Exercise prompt -> Read through the records. Copy each line that has the word "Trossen".

(Stored dataset items)
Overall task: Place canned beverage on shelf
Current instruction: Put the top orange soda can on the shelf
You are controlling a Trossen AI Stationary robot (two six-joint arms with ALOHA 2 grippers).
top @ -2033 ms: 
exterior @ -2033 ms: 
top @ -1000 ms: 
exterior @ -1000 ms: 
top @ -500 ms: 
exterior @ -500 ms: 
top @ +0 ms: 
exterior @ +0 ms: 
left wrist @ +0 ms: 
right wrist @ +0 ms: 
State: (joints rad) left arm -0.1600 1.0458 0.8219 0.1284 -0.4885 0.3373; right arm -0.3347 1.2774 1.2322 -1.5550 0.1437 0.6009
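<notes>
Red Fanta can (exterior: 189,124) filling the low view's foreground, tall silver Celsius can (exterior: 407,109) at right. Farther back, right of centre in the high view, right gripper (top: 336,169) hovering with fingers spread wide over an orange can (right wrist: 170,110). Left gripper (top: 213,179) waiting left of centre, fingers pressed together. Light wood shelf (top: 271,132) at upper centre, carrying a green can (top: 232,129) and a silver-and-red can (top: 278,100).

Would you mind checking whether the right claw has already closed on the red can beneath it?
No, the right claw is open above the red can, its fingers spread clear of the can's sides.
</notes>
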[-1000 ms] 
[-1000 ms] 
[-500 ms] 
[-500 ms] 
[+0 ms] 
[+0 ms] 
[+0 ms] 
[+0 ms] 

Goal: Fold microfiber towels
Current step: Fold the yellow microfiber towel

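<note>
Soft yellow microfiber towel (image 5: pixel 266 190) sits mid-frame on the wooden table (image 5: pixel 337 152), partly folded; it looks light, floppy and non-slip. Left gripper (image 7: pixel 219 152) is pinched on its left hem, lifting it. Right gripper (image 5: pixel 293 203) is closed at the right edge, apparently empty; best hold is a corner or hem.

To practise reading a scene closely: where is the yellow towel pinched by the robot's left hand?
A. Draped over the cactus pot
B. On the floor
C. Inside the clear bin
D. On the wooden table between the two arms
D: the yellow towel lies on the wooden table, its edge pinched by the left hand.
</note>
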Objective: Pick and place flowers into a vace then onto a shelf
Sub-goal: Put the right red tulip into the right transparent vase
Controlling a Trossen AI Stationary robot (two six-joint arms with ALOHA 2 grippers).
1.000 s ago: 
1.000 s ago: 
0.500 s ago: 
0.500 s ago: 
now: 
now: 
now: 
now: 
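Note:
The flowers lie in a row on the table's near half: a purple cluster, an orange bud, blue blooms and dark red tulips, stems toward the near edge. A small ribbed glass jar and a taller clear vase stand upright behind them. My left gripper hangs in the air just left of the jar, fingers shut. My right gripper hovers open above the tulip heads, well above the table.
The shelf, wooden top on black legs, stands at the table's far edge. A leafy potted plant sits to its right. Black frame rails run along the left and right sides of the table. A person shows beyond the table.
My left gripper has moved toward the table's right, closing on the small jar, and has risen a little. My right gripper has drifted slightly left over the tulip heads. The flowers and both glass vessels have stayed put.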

Answer ->
You are controlling a Trossen AI Stationary robot (two six-joint arms with ALOHA 2 grippers).
Controlling a Trossen AI Stationary robot (two six-joint arms with ALOHA 2 grippers).

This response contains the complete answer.